> _Assigned task_: Output every line below exactly.
══ Stored data ══
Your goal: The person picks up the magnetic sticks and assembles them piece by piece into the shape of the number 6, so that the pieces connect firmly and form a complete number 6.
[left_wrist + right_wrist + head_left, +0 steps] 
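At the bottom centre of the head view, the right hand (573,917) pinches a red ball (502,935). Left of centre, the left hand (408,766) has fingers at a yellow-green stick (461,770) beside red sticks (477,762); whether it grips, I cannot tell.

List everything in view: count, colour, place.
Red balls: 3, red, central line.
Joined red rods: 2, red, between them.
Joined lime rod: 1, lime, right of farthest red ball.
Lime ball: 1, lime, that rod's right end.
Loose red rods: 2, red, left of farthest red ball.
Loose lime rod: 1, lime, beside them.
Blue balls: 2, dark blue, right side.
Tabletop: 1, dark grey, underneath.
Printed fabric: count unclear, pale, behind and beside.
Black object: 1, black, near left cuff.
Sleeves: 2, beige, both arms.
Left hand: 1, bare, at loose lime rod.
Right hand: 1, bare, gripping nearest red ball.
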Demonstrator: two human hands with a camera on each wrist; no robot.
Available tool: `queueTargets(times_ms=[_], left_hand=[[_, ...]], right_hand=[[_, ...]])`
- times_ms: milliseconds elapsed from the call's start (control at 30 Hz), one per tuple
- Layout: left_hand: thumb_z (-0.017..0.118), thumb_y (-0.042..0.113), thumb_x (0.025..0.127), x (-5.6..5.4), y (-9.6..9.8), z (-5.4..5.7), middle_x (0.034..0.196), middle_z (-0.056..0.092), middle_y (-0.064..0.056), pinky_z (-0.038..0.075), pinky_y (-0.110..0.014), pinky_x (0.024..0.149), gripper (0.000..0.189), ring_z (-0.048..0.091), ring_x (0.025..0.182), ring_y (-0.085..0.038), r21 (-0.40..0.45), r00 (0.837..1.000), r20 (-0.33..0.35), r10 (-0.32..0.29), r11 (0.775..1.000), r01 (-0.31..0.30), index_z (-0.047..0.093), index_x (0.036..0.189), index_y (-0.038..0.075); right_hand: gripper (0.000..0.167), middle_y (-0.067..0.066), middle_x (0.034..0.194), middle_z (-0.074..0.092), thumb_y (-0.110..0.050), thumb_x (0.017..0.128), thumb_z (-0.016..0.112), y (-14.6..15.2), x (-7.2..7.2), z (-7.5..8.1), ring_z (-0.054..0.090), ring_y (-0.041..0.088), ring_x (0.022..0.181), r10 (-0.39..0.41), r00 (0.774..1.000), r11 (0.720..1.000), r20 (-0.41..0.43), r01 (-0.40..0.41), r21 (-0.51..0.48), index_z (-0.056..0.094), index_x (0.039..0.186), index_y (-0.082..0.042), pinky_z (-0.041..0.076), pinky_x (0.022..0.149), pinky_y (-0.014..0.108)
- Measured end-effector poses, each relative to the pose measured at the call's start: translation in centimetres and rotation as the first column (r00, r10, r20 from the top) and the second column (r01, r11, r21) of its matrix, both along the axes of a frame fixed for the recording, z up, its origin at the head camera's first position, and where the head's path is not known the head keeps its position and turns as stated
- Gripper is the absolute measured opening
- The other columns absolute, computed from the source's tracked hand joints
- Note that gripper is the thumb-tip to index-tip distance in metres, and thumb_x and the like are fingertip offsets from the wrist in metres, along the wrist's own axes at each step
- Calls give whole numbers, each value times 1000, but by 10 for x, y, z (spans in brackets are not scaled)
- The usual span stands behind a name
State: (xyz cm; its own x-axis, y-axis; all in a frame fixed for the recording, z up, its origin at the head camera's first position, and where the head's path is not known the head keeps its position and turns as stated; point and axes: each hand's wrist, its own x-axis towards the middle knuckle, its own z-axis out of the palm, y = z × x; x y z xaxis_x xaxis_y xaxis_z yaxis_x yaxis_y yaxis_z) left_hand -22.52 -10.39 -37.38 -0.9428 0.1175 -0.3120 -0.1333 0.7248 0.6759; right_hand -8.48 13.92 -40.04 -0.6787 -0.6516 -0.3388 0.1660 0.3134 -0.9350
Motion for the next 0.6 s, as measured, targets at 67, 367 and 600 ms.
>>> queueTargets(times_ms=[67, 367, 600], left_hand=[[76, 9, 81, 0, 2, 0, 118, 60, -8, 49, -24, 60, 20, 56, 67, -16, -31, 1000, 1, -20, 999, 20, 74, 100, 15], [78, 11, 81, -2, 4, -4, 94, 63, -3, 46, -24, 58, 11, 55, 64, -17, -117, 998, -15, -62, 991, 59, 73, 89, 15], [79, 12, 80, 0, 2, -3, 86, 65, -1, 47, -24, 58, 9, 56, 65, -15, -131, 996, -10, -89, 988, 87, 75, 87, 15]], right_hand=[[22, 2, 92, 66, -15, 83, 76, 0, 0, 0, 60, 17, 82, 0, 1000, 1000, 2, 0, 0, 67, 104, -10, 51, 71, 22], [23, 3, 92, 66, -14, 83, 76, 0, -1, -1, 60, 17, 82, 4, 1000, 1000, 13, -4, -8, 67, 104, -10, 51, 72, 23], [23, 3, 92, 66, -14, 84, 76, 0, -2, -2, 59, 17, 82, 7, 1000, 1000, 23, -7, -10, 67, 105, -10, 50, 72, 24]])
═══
> _Solution to this exercise_:
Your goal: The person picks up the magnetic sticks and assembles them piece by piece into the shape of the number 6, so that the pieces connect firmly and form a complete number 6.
[left_wrist + right_wrist + head_left, +0 steps] 
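At the bottom centre of the head view, the right hand (573,917) pinches a red ball (502,935). Left of centre, the left hand (408,766) has fingers at a yellow-green stick (461,770) beside red sticks (477,762); whether it grips, I cannot tell.

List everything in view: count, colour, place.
Red balls: 3, red, central line.
Joined red rods: 2, red, between them.
Joined lime rod: 1, lime, right of farthest red ball.
Lime ball: 1, lime, that rod's right end.
Loose red rods: 2, red, left of farthest red ball.
Loose lime rod: 1, lime, beside them.
Blue balls: 2, dark blue, right side.
Tabletop: 1, dark grey, underneath.
Printed fabric: count unclear, pale, behind and beside.
Black object: 1, black, near left cuff.
Sleeves: 2, beige, both arms.
Left hand: 1, bare, at loose lime rod.
Right hand: 1, bare, gripping nearest red ball.
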Demonstrator: two human hands with a camera on each wrist; no robot.
Available tool: `queueTargets(times_ms=[_], left_hand=[[_, ...]], right_hand=[[_, ...]])`
- times_ms: milliseconds elapsed from the call's start (control at 30 Hz), one per tuple
- Layout: left_hand: thumb_z (-0.017..0.118), thumb_y (-0.042..0.113), thumb_x (0.025..0.127), x (-5.6..5.4), y (-9.6..9.8), z (-5.4..5.7), middle_x (0.034..0.196), middle_z (-0.056..0.092), middle_y (-0.064..0.056), pinky_z (-0.038..0.075), pinky_y (-0.110..0.014), pinky_x (0.024..0.149), gripper (0.000..0.189), ring_z (-0.048..0.091), ring_x (0.025..0.182), ring_y (-0.085..0.038), r21 (-0.40..0.45), r00 (0.837..1.000), r20 (-0.33..0.35), r10 (-0.32..0.29), r11 (0.775..1.000), r01 (-0.31..0.30), index_z (-0.047..0.093), index_x (0.036..0.189), index_y (-0.038..0.075); right_hand: gripper (0.000..0.167), middle_y (-0.067..0.066), middle_x (0.034..0.194), middle_z (-0.074..0.092), thumb_y (-0.110..0.050), thumb_x (0.017..0.128), thumb_z (-0.016..0.112), y (-14.6..15.2), x (-7.2..7.2), z (-7.5..8.1), ring_z (-0.054..0.090), ring_y (-0.041..0.088), ring_x (0.022..0.181), r10 (-0.39..0.41), r00 (0.774..1.000), r11 (0.720..1.000), r20 (-0.41..0.43), r01 (-0.40..0.41), r21 (-0.51..0.48), index_z (-0.056..0.094), index_x (0.039..0.186), index_y (-0.082..0.042), pinky_z (-0.041..0.076), pinky_x (0.022..0.149), pinky_y (-0.014..0.108)
- Measured end-effector poses, each relative to the pose measured at the call's start: translation in centimetres and rotation as the first column (r00, r10, r20 from the top) and the second column (r01, r11, r21) of its matrix, both along the axes of a frame fixed for the recording, z up, its origin at the head camera's first position, and where the head's path is not known the head keeps its position and turns as stated
- Gripper is the absolute measured opening
- The other columns absolute, computed from the source's tracked hand joints
- Note that gripper is the thumb-tip to index-tip distance in metres, and thumb_x and the like are fingertip offsets from the wrist in metres, along the wrist's own axes at each step
- Calls give whole numbers, each value times 1000, but by 10 for x, y, z (spans in brackets are not scaled)
- The usual span stands behind a name
State: (xyz cm; its own x-axis, y-axis; all in a frame fixed for the recording, z up, its origin at the head camera's first position, and where the head's path is not known the head keeps its position and turns as stated; point and axes: each hand's wrist, its own x-axis towards the middle knuckle, its own z-axis out of the palm, y = z × x; x y z xaxis_x xaxis_y xaxis_z yaxis_x yaxis_y yaxis_z) left_hand -22.52 -10.39 -37.38 -0.9428 0.1175 -0.3120 -0.1333 0.7248 0.6759; right_hand -8.48 13.92 -40.04 -0.6787 -0.6516 -0.3388 0.1660 0.3134 -0.9350
Motion for the next 0.6 s, as measured, targets at 67, 367 and 600 ms.
>>> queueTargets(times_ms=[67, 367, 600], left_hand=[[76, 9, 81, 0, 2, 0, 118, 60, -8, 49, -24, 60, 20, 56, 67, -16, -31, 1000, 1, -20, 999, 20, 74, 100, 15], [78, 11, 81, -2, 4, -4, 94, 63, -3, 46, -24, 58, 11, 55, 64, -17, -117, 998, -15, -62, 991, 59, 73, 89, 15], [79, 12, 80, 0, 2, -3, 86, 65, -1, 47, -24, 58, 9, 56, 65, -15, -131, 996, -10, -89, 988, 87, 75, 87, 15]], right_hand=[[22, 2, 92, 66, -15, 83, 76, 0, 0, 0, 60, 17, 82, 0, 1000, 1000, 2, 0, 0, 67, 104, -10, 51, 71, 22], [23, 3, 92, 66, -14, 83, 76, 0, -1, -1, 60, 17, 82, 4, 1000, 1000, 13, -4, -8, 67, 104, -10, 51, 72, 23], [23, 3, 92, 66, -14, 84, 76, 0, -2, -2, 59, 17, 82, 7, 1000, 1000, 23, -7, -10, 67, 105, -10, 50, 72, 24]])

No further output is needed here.